In most cases, different morphologies of the same composites correspond to different properties. In this paper, the TiO₂/rGO heterostructure system with three morphologies was obtained by one-step hydrothermal method through regulating hydrothermal time. Compared with TiO₂ nanoparticle/reduced graphene oxide (TNP/rGO) and TiO₂ nanobelt/reduced graphene oxide (TNB/rGO), TiO₂ nanotube/reduced graphene oxide (TNT/rGO) showed higher photocatalytic activity (78.5%, 2 h) toward degrading Rhodamine B and 2, 4-Dichlorophenol under visible light. The mechanism of enhancing photocatalytic activities of the TiO₂/rGO system was confirmed by free radicals trapping experiment, ESR, PL and photocurrent measurement. It is revealed that the hole (h⁺) is the main reactive specie in TNT/rGO heterojunction and rapid transfer of photogenerated electrons is responsible for enhancing photocatalytic activity. This work not only emphasizes the important role of morphology in improving photocatalytic activity, but also provides a simple strategy to alter the morphology of TiO₂.
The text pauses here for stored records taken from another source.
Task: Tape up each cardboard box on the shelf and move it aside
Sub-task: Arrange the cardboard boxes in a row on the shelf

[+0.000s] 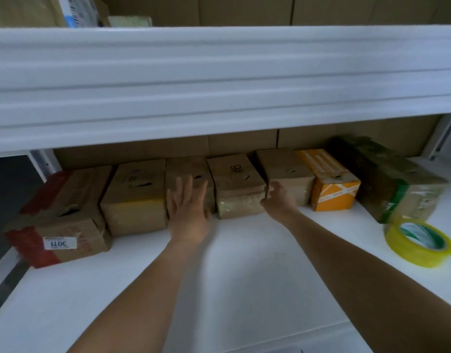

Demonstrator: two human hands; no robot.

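white shelving is filling our view, with a thick upper ledge hanging over the shelf (245, 263) we are working on. along its back a row of cardboard boxes is sitting edge to edge, from a red-taped box (58, 220) at the far left to a green-taped box (397, 184) at the far right, with an orange box (331, 184) beside it. we are reaching both arms in toward the middle of the row. our left hand (187, 210) is lying flat with fingers spread against the front of one plain box (188, 174), probably to steady it. our right hand (279, 197) is curling its fingers into the gap beside the box marked h6 (236, 184), seemingly to draw that one out. the tape roll (419, 242) is lying flat near the right edge, close enough to grab once a box is forward.
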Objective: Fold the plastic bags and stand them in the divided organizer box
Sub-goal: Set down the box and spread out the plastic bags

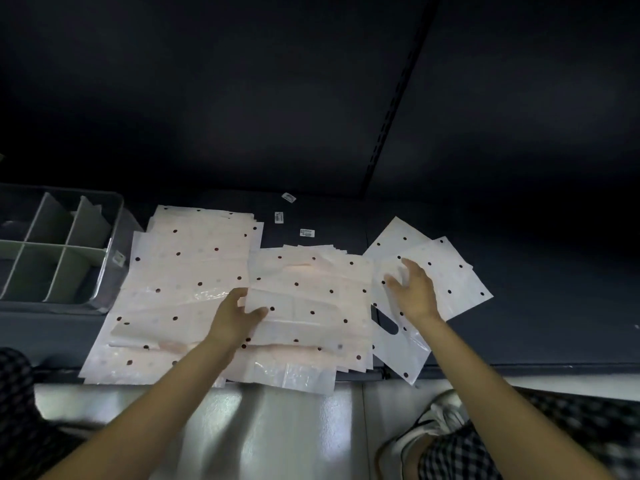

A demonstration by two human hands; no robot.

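Both hands — left hand (239, 317) gripping the middle bag's (311, 299) left edge

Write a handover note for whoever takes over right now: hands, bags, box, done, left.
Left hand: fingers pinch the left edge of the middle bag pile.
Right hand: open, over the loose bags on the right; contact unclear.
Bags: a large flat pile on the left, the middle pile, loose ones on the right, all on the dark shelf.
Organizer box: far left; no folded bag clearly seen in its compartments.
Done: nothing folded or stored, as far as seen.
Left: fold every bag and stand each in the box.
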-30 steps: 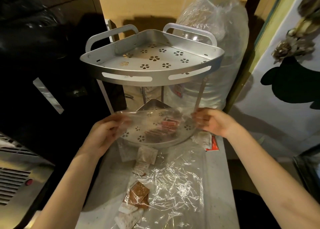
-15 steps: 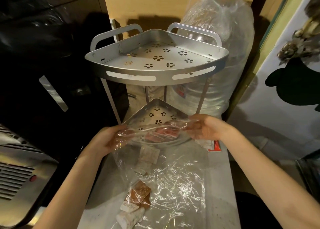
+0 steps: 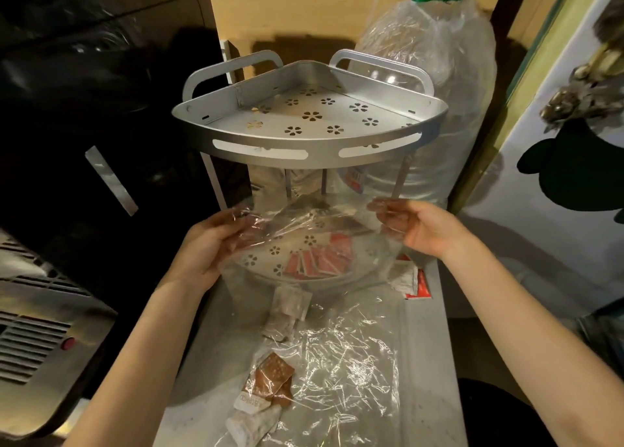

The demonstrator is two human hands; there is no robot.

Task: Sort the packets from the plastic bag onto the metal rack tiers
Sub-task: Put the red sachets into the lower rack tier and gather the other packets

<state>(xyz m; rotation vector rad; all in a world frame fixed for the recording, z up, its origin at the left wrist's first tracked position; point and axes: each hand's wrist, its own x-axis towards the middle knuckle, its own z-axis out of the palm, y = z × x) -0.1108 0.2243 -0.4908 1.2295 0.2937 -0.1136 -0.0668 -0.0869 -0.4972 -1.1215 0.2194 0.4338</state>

在大多数情况下，相同复合材料的不同形态对应于不同的特性。本文通过调节水热时间，通过一步水热法获得了三种形态的TiO ₂ / rGO异质结构体系。与TiO ₂纳米颗粒/氧化石墨烯（TNP / rGO）和TiO ₂纳米带/氧化石墨烯（TNB / rGO）相比，TiO ₂纳米管/氧化石墨烯（TNT / rGO）具有更高的光催化活性（78.5％，2 h）。 ），使其在可见光下降解若丹明B和2,4-二氯苯酚。增强TiO ₂光催化活性的机理自由基俘获实验，ESR，PL和光电流测量证实了/ rGO体系。结果表明，空穴（h ⁺）是TNT / rGO异质结中的主要反应物种，光生电子的快速转移有助于增强光催化活性。这项工作不仅强调了形态学在改善光催化活性中的重要作用，而且还提供了一种改变TiO ₂形态学的简单策略。